• Work instruction:
Determine how many lines in the listing below include "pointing", and answer with only that number.

• Data:
════════════════
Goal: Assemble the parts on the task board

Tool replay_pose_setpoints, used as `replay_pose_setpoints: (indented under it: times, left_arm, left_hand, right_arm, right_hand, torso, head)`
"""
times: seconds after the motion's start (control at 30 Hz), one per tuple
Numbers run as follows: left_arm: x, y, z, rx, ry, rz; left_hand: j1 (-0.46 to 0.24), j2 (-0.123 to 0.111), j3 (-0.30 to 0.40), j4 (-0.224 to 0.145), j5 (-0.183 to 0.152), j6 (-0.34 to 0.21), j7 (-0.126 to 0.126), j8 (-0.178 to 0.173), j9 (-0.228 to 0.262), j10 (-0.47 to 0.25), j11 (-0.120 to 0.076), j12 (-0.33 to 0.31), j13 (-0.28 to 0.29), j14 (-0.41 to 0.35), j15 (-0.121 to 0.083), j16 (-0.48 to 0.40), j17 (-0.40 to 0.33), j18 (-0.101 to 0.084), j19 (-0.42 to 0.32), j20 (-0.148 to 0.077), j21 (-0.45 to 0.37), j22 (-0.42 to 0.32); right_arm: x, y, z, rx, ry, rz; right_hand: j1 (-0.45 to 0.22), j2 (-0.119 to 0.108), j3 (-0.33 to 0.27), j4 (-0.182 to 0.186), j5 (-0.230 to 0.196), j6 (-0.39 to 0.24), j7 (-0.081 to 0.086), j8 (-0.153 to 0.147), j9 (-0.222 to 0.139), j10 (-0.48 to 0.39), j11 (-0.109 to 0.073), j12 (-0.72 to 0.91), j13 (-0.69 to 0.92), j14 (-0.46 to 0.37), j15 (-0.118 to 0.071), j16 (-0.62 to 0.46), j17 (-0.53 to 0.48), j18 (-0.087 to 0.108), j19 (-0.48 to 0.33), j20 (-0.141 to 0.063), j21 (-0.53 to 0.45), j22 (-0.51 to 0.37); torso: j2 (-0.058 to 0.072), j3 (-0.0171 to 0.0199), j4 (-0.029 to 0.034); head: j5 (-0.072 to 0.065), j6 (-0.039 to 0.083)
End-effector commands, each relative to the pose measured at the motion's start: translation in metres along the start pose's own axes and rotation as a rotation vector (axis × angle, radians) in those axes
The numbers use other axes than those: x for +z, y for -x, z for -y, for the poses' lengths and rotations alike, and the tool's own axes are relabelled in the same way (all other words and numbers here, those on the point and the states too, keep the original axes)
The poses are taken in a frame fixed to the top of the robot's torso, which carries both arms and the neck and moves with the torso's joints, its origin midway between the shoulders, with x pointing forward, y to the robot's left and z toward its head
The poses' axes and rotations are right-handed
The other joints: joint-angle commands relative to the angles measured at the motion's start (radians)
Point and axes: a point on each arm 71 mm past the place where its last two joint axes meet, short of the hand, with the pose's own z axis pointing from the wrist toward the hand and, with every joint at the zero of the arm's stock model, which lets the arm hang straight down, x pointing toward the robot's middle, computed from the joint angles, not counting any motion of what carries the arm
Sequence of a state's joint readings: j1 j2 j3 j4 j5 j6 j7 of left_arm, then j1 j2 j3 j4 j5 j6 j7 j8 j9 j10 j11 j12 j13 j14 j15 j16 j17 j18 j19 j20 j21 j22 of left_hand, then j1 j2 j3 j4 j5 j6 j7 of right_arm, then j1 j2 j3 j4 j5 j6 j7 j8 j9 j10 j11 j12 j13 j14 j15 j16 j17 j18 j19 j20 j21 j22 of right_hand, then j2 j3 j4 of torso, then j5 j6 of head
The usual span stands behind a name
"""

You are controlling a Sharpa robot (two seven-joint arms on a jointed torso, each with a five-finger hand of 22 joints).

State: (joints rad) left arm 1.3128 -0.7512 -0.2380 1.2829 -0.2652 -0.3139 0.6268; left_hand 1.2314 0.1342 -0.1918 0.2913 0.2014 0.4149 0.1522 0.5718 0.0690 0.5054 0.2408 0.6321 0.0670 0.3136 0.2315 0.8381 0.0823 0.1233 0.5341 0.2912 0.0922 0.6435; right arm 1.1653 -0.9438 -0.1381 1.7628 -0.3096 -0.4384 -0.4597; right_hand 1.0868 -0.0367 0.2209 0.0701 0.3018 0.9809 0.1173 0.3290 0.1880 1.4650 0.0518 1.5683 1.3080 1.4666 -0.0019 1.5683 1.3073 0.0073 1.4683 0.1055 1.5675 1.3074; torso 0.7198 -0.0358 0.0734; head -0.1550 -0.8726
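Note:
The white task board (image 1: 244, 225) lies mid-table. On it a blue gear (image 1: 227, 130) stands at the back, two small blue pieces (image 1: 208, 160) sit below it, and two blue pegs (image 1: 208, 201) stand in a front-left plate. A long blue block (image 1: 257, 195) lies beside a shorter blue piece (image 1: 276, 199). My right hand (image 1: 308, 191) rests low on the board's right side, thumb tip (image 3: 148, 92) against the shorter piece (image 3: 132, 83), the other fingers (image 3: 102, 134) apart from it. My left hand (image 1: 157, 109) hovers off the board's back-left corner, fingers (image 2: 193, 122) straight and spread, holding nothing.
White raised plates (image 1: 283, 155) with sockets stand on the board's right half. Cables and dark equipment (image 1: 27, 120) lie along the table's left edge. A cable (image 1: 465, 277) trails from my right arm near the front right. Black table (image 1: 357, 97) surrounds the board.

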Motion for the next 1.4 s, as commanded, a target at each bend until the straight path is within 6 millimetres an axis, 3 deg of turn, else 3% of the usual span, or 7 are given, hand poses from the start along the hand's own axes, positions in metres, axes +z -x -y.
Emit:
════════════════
• Reply:
2